After further electronic screening of these three lists for cases of paralogous alignments from the low-coverage armadillo and elephant assemblies (which were quite frequent), and ruling out cases of homoplasy by adding additional draft genome assemblies (i.e., mouse, rat, dog, and cow) and sequences from the trace archives (See Methods; Supplemental Table 1), the only remaining four candidates supported the Atlantogenata hypothesis. These were all verified by designing PCR primers surrounding the indel and sequencing in additional placental mammal taxa. Sequences for the best taxon-represented case, PTPRB exon 9, were recovered from 48 amniotes, all of which supported interpretation of the indel as a unique event in the common ancestor of Afrotheria and Xenarthra (Fig. 2). Similar compilations of sequence traces and PCR-sequencing verification for the other three candidate exons, ZNF367 exon 5, C14orf121 exon 35, and LAMC2 exon 13, confirmed the presence of a single amino acid insertion or deletion event in all afrotherians and xenarthrans tested that was absent in all boreoeutherians and outgroup species (Figs. 3, ,4).4).

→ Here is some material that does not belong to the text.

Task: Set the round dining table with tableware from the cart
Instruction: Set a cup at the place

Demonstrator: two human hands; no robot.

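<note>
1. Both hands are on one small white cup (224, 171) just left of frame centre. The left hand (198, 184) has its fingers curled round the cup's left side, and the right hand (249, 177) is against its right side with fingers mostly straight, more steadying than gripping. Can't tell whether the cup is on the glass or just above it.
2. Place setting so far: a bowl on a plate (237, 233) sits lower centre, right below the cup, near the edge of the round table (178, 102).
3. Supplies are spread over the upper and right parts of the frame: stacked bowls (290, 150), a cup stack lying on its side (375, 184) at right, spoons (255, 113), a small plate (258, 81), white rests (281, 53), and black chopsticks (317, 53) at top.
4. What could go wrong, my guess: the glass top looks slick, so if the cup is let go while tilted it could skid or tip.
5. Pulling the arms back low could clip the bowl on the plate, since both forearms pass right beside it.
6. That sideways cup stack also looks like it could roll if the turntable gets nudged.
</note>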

For two of the indels, ZNF367 and LAMC2, subsequent loss or gain of the indel in other terminal lineages was noted (Figs. 3, ,4).4). However, our broad taxon sampling suggests that these recurrences are extremely rare. In contrast, we found no indels to support the Exafricoplacentalia or Epitheria hypotheses.

Figure 2.
Alignment of PTPRB exon 9 sequences from 49 vertebrate species. A single amino acid deletion shared by all xenarthrans and afrotherians is highlighted with a box. Full-length amino acid sequences are derived from draft genome sequences or traces. Sequences ...
Figure 3.
Alignment of ZNF367 exon 5 sequences from 46 mammals. A single amino acid insertion shared by all xenarthrans and afrotherians is highlighted with a box. Full-length amino acid sequences are derived from full genome sequences or traces. Sequences with ...
Figure 4.
Alignment of C14orf121 exon 35 sequences from 34 mammals (upper panel), and LAMC2 exon 13 sequences from 28 mammals (lower panel). The indels shared by xenarthrans and afrotherians are highlighted with boxes. Full-length amino acid sequences are derived ...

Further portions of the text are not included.